Duterte did not mention in his first SONA two bills that his top allies in the 17th Congress declared they would prioritize: the reimposition of the death penalty, and the lowering to 15 years the minimum age of criminal responsibility

MANILA, Philippines – During his first State of the Nation Address (SONA), President Rodrigo Duterte ordered 24 senators and 292 congressmen and congresswomen to pass measures on federalism, tax reform, freedom of information, and to grant him emergency powers to address Metro Manila traffic, among others. (FULL TEXT: President Duterte’s 1st State of the Nation Address)

Duterte, however, did not mention two bills that his top allies in the 17th Congress – Senate President Aquilino Pimentel III and House Speaker Pantaleon Alvarez – declared they would prioritize during their terms. 

These are the reimposition of the death penalty for heinous crimes through lethal injection, and the lowering the minimum age of criminal responsibility from 15 to 9 years old. (READ: Congressmen want 9-year-old kids charged for crimes

Prior to Duterte’s SONA, at least two senators have opposed the passage of the two bills, fearing a possible situation in the future when a 9-year-old is sentenced to life imprisonment, or even death. (READ: Alvarez to Pangilinan, Aquino: Bill seeks to rehabilitate child offenders)

Still, the President directly addressed Congress several times during his SONA for them to pass his legislative agenda. (READ: What bills have been refiled in the 17th Congress?)

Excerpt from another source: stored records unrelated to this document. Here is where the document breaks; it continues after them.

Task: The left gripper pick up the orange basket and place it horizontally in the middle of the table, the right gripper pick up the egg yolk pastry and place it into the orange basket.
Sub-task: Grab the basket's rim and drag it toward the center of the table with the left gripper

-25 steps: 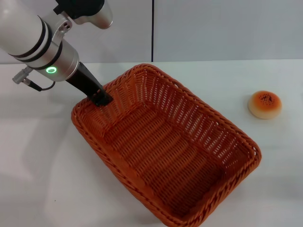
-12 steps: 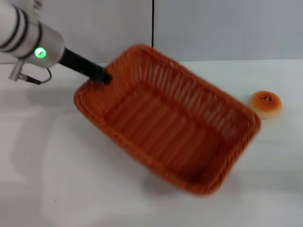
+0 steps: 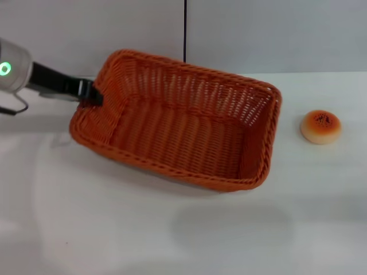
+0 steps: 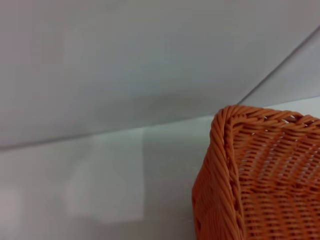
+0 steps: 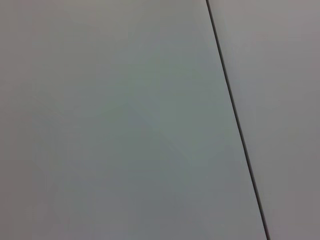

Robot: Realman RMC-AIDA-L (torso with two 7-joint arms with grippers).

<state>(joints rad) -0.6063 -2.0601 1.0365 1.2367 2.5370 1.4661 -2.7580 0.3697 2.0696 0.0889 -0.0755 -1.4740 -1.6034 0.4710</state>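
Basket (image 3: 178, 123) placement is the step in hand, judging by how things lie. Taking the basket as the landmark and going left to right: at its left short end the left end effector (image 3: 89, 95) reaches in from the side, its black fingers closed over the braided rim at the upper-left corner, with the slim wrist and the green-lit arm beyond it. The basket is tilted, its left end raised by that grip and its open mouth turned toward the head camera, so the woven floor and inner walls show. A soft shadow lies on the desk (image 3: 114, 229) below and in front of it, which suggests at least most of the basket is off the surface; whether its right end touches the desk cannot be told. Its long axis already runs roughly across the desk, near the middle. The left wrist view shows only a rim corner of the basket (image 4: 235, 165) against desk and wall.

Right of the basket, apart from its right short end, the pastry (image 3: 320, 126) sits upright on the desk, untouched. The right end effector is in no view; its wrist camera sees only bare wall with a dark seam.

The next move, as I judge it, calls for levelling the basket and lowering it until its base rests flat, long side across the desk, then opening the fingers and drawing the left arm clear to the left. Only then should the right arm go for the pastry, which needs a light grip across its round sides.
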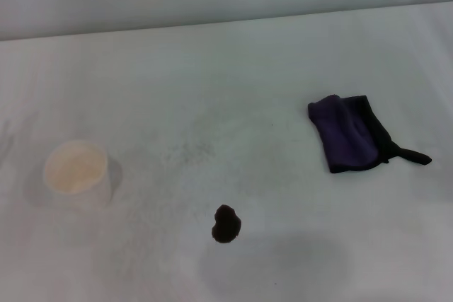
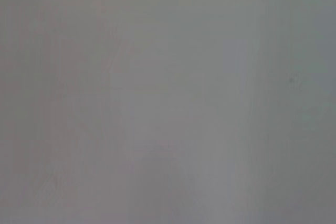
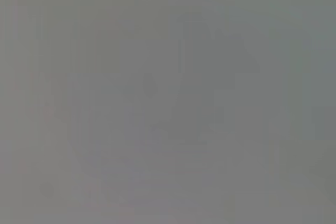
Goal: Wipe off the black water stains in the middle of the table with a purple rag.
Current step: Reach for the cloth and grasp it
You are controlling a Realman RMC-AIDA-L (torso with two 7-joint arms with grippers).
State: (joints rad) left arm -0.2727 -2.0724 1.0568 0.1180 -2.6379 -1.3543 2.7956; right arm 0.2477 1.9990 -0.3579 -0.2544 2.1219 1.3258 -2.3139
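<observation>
Tabletop is filling my head view — the table (image 1: pixel 212 90) is lying broad, white and matte, with a faint grey speckled smudge (image 1: pixel 191 148) showing near its middle. The black water stains (image 1: pixel 226 223) are sitting as one small dark blob with a lobed edge, toward the near side of the table and just on my side of that smudge. The purple rag (image 1: pixel 350 134) is lying flat on the right side, well apart from the blob, folded, with black edging along its far-right side and a thin black tail trailing off to the right. A white paper cup (image 1: pixel 78 172) is standing upright on the left side, also well apart from the blob, its open mouth facing up.

I am not seeing either arm in the head view — neither the left gripper nor the right gripper is showing there. Both wrist views are giving me only a flat grey surface, with no fingers in them, so I cannot tell whether either tool is spread or pressed together. Nothing is touching the rag or the blob.
</observation>
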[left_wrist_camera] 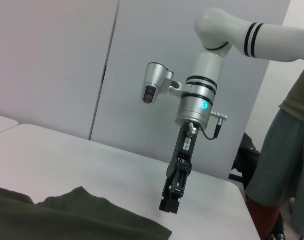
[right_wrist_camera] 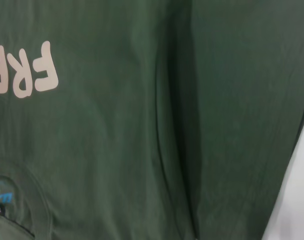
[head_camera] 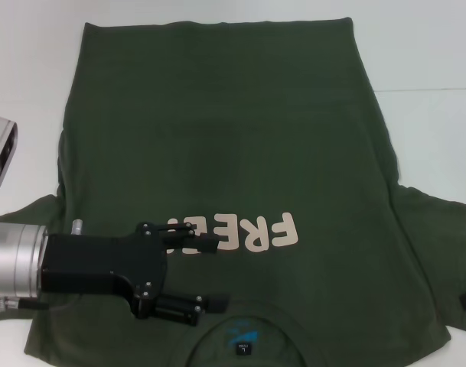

Here are some of Duterte’s pet bills: 

“You know my advice to you is maintain a federal system, a parliament, but be sure to have a president. Huwag…hindi na ako niyan. [applause] I’m disqualified and by that time I would longer be here. But, I can commit today to the Republic of the Philippines and its people: If you hurry up the federal system of government and you can submit it to the Filipino people by the 4th, 5th year – proseso ‘yan eh – you call for a referendum and after that call for a presidential election, I will go. Sibat na ako. But you just have a president. You copy the France system.” 

The switch to federalism was among the top campaign promises of Duterte and continues to be a centerpiece of his administration.

He said federalism would distribute wealth and power across the country, removing the concentration on “imperial” Manila.  

Under a federal system, the country will be divided into autonomous states that will have jurisdiction over their own laws, industries, public safety, education, healthcare, infrastructure, transportation, and culture. (READ: Will federalism address PH woes? Pros and cons of making the shift

The national government is left to oversee matters with nationwide bearing like foreign policy and national security. 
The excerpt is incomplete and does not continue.